At first, Job didn’t think he could do anything about this problem. But years later, when he was in university, he had an idea.
“That moment,” Job says, “I thought: what if we build a laboratory and then we put it on a computer? We could immediately provide access to quality STEM education to every student who has access to these computers.”
So, Job built a program called StanLab. The software places students in a virtual lab. They can fill a pipette with the click of a mouse or pour a solution with the drag of a cursor. This virtual lab is not only more affordable, but it saves teachers time, as it can be set up in just five minutes.
It allows students to keep iterating without the need to clean up or worry about costs for materials running experiments as many times they want. In other words, they can keep clicking until it clicks!
StanLab has already enabled free access to their Virtual 3D Science Laboratory platform to all students preparing for the West African Senior School Certificate Exam. As one of the Top Innovators from Deloitte’s WorldClass Education Challenge on UpLink, Job is working with Deloitte and has a goal of reaching 1 million students by 2030. Deloitte is helping to enable his vision by providing funding and pro bono services to support the expansion of StanLab to 10 new countries across Africa by 2023.

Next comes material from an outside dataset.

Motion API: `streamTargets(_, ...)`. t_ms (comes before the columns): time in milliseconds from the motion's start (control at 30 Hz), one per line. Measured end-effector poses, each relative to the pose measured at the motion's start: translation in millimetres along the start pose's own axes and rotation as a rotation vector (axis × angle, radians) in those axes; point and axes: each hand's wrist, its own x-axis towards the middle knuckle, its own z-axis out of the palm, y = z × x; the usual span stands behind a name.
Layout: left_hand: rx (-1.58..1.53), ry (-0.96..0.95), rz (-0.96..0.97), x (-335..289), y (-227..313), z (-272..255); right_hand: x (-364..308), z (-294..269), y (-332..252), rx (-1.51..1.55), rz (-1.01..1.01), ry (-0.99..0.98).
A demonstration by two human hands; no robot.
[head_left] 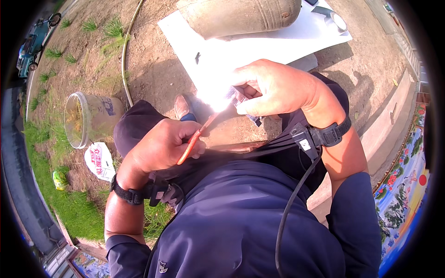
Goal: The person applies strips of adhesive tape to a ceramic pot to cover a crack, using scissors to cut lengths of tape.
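My left hand point(163, 144) is closed around a slim orange-handled tool point(189, 147), in front of my lap. Its narrow end slants up and right toward my other hand, where bright glare washes out the tip, so its exact kind cannot be told. Between thumb and fingers, my right hand point(273, 88) pinches a thin greyish-purple strip point(238, 96). The tool's end points at this strip; whether they touch is lost in the glare. Just beyond lies a white board point(183, 34) on the ground, with a small dark piece point(198, 58) on it.
A large brownish rounded vessel point(241, 16) lies on the board, near a round silver-rimmed item point(337, 22). To my left stand a clear plastic bucket point(99, 116) and a white bag point(99, 161). A hose point(124, 55) crosses the dirt. A concrete edge point(384, 111) runs along the right.
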Motion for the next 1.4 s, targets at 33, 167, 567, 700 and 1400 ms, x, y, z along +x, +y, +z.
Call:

Scaling education solutions like Job’s is particularly urgent given Africa’s current population boom. The African continent’s youth population is projected to increase faster than any other region’s, growing by hundreds of millions over the next few decades. If these young people get the educational resources they need, they can help fuel Africa’s growth and development—and create opportunity for people across the continent.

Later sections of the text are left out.